◆ Work task
Only one stretch of the data below is wanted: the lines from the one with "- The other" through the one with "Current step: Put", repeated exactly.

◆ Supplied information
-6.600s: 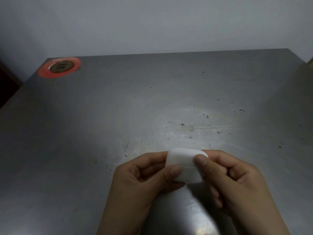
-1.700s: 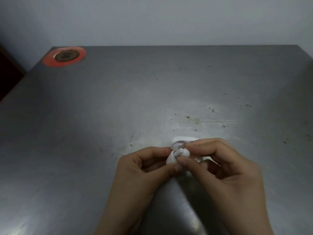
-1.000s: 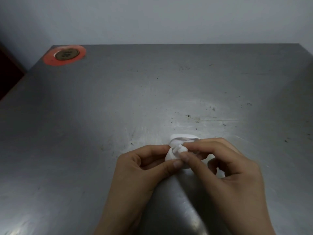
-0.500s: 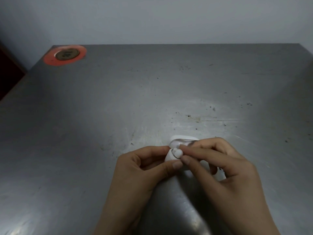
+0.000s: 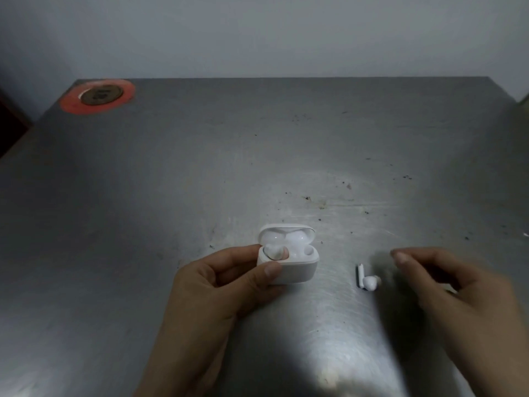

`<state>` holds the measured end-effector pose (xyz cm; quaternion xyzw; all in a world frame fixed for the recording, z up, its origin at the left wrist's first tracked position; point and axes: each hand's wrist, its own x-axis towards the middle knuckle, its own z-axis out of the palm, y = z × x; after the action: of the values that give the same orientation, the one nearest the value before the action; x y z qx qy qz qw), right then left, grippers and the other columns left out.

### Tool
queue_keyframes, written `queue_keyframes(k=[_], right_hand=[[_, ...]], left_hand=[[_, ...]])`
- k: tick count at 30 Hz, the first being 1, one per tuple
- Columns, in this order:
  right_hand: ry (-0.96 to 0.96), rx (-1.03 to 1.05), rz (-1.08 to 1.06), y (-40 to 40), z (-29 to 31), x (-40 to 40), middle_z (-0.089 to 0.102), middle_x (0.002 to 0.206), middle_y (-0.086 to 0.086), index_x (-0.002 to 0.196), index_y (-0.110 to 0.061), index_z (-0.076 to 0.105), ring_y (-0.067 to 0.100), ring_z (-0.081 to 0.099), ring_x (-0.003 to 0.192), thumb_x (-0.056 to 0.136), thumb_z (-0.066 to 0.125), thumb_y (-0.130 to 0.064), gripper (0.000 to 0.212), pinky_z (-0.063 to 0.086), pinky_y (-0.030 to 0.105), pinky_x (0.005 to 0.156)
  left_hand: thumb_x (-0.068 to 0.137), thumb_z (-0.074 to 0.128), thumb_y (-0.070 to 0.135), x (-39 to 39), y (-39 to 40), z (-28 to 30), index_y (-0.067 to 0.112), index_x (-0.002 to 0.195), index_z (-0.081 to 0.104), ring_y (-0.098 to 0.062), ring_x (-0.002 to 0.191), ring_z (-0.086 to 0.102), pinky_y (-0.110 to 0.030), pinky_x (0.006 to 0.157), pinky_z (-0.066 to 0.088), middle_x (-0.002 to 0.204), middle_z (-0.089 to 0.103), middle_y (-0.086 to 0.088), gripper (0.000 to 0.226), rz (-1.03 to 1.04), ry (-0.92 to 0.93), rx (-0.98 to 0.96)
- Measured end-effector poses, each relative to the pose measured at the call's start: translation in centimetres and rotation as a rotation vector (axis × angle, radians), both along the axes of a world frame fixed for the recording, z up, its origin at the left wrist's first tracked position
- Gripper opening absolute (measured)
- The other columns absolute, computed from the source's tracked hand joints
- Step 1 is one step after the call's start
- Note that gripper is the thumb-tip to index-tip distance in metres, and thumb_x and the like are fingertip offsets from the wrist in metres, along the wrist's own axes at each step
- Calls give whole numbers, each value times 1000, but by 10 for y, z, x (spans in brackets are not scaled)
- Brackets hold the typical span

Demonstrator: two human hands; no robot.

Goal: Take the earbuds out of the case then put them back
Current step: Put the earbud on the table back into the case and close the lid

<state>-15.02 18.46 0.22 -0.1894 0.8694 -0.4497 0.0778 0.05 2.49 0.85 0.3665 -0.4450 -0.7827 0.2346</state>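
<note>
The white earbud case point(image 5: 297, 272) stands on the metal table point(image 5: 200, 181) with its lid point(image 5: 286, 234) flipped open. My left hand point(image 5: 226, 285) grips its left side between thumb and fingers. One earbud point(image 5: 274, 252) sits in the left slot; the right slot point(image 5: 309, 250) looks empty. A second white earbud point(image 5: 367, 279) lies on the table to the right of the case. My right hand point(image 5: 449, 285) hovers just right of that earbud, motion-blurred, fingers loosely apart and holding nothing.
A round orange disc with a brown centre point(image 5: 97, 96) is set at the table's far left corner. A pale wall runs behind the table. The table's left edge drops to a dark area point(image 5: 11, 130).
My right hand was at the case pinching an earbud. It has moved right, and an earbud now lies on the table beside it. The left hand still holds the case.
</note>
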Motion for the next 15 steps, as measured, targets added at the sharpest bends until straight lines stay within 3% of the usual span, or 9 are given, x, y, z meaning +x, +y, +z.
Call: queue_keyframes(k=[2,5,9,12,15], right_hand=[[-2,87,90,0,0,1,67,88,-26,82,-42,71,3,63,78,70,72,-38,12,47,20,67],[2,186,207,-4,4,5,69,72,-8,68,-33,74,-3,61,83,58,81,-38,13,44,13,69],[115,286,289,-5,3,6,64,76,-12,68,-32,71,-7,55,91,57,87,-20,23,40,2,69],[146,253,286,-5,-1,5,62,75,-11,67,-30,71,-10,55,88,63,84,-18,18,40,0,68],[92,106,269,-8,5,9,68,80,-9,70,-33,74,-2,62,84,68,78,-29,6,47,9,70]], left_hand=[[40,77,16,0,1,1,4,78,78,-29,78,77,-34,72,63,81,80,-16,41,-8,0,-7],[39,77,16,-1,1,0,2,78,78,-29,76,77,-33,70,63,81,80,-17,41,-22,0,-5],[39,77,15,-2,2,0,2,77,78,-29,75,77,-35,71,63,80,80,-17,40,-36,-6,-3],[40,76,14,-4,3,0,5,73,79,-27,74,77,-34,70,63,78,81,-15,34,-49,2,-1],[39,76,14,-3,3,0,5,73,79,-28,75,77,-35,73,62,79,81,-15,35,-49,1,-2]])
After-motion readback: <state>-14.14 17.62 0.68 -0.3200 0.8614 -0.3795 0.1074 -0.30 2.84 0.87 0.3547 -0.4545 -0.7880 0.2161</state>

◆ Written solution
- The other columns absolute, computed from the source's tracked hand joints
- Step 1 is one step after the call's start
- Note that gripper is the thumb-tip to index-tip distance in metres, and thumb_x and the like are fingertip offsets from the wrist in metres, along the wrist's own axes at each step
- Calls give whole numbers, each value times 1000, but by 10 for y, z, x (spans in brackets are not scaled)
- Brackets hold the typical span

Demonstrator: two human hands; no robot.

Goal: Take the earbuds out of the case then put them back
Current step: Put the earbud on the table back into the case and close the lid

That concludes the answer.